*INSTRUCTIONS TO FOLLOW*
Please output all the entries word for word, without the pictures.

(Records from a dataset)
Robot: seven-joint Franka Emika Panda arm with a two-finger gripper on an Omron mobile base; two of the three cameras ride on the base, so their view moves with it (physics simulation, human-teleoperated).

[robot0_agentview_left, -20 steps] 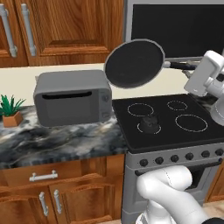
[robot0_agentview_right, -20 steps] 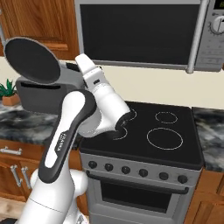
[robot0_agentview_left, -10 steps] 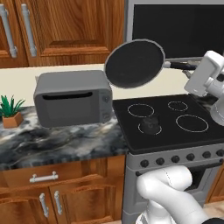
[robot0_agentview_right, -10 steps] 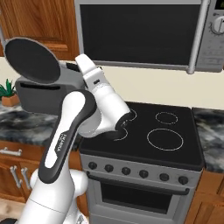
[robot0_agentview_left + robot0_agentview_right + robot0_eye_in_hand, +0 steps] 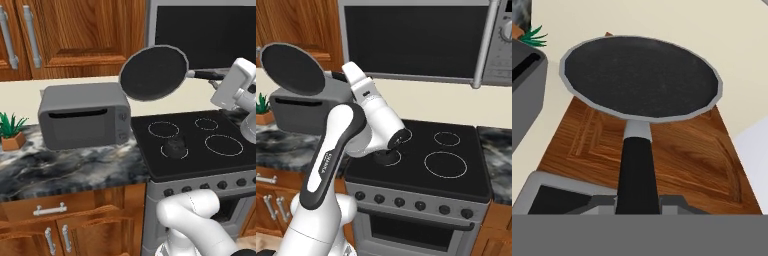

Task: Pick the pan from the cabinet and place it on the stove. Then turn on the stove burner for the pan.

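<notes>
The reddish-brown wooden wall cabinet [image 5: 75, 35], with raised-panel doors and two long vertical grey bar handles in the left base view, hangs up and to the left of the stove. The stove [image 5: 197, 165] is a flat, glossy black glass cooktop over a grey steel front; four thin white rings are drawn on the glass, and the largest of them, the stove burner [image 5: 224, 144], lies at the near right. A row of small dark round knobs runs along the steel front. A small dark round object [image 5: 174, 145] sits on the near left ring. Left of the stove, a mottled grey marble tabletop [image 5: 65, 172] carries one boxy grey toaster [image 5: 84, 121] with a long dark slot, and a small green plant in a terracotta pot [image 5: 12, 135] at the far left.

The white arm [image 5: 336, 150] rises from below the stove front, bends at a dark elbow, and reaches up and leftward, its wrist level with the backsplash above the stove.

The one round, shallow dark grey-black frying pan [image 5: 153, 73], matte and finely speckled inside with a paler grey rim, hangs in the air above the stove's left edge and the toaster, tilted steeply on its side. The tool [image 5: 637, 202] is clamped on its long thin black handle [image 5: 637, 170].
</notes>
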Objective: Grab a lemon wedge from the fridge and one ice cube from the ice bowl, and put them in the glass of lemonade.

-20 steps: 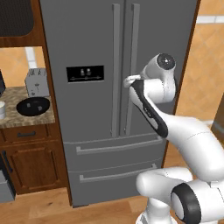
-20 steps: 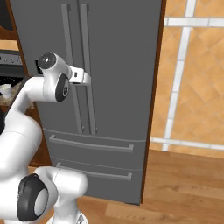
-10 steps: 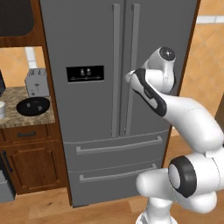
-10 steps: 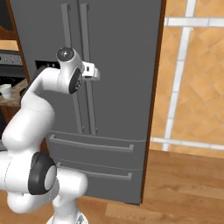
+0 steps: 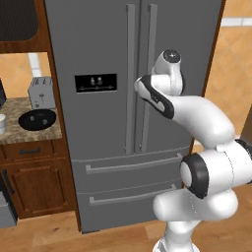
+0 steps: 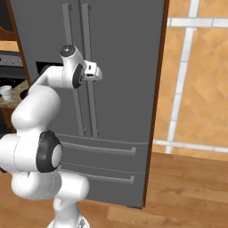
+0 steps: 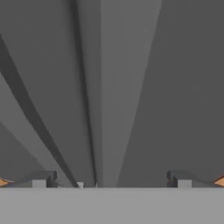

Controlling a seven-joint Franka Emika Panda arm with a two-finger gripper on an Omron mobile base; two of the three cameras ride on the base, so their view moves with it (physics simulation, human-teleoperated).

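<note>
1. The fridge (image 5: 103,123) is seen with both upper doors shut and its two lower drawers closed; the black dispenser panel (image 5: 96,82) sits on the left door.
2. The gripper (image 7: 111,179) is held up against the fridge's long vertical handles (image 6: 91,67), at the seam between the doors, with its fingers (image 7: 41,179) spread wide and nothing between them.
3. In the hand view, a handle (image 7: 118,87) is seen running between the two fingertips.
4. At the left, a counter (image 5: 29,133) carries a grey toaster (image 5: 41,92) near its back edge and a black bowl (image 5: 37,119) in front of it.
</note>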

*WRITTEN RESPONSE*
Robot: seven-joint Franka Emika Panda arm with a two-finger gripper on an Omron mobile base; two of the three cameras ride on the base, so their view moves with it (physics simulation, human-teleoperated).

[robot0_agentview_left, -20 steps] 
[robot0_agentview_right, -20 steps] 
[robot0_agentview_left, -10 steps] 
[robot0_agentview_right, -10 steps] 
[robot0_agentview_left + robot0_agentview_right + robot0_eye_in_hand, +0 steps] 

Task: Pick the pan from the cabinet and place it on the stove. Then turn on the stove burner for the pan.

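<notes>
The reddish-brown wooden wall cabinet [image 5: 75, 35], with raised-panel doors and two long vertical grey bar handles in the left base view, hangs up and to the left of the stove. The stove [image 5: 197, 165] is a flat, glossy black glass cooktop over a grey steel front; four thin white rings are drawn on the glass, and the largest of them, the stove burner [image 5: 224, 144], lies at the near right. A row of small dark round knobs runs along the steel front. A small dark round object [image 5: 174, 145] sits on the near left ring. Left of the stove, a mottled grey marble tabletop [image 5: 65, 172] carries one boxy grey toaster [image 5: 84, 121] with a long dark slot, and a small green plant in a terracotta pot [image 5: 12, 135] at the far left.

The white arm [image 5: 336, 150] rises from below the stove front, bends at a dark elbow, and reaches up and leftward, its wrist level with the backsplash above the stove.

The one round, shallow dark grey-black frying pan [image 5: 153, 73], matte and finely speckled inside with a paler grey rim, hangs in the air above the stove's left edge and the toaster, tilted steeply on its side. The tool [image 5: 637, 202] is clamped on its long thin black handle [image 5: 637, 170].
</notes>
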Objective: Grab a lemon wedge from the fridge and one ice cube from the ice bowl, and put them in the glass of lemonade.

-20 steps: 
-20 steps: 
-10 steps: 
-10 steps: 
+0 steps: 
+0 steps: 
+0 steps: 

Controlling a seven-joint Franka Emika Panda arm with a two-finger gripper on an Omron mobile base; two of the three cameras ride on the base, so their view moves with it (physics simulation, human-teleoperated).

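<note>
1. The fridge (image 5: 103,123) is seen with both upper doors shut and its two lower drawers closed; the black dispenser panel (image 5: 96,82) sits on the left door.
2. The gripper (image 7: 111,179) is held up against the fridge's long vertical handles (image 6: 91,67), at the seam between the doors, with its fingers (image 7: 41,179) spread wide and nothing between them.
3. In the hand view, a handle (image 7: 118,87) is seen running between the two fingertips.
4. At the left, a counter (image 5: 29,133) carries a grey toaster (image 5: 41,92) near its back edge and a black bowl (image 5: 37,119) in front of it.
</note>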

The output above is the complete answer.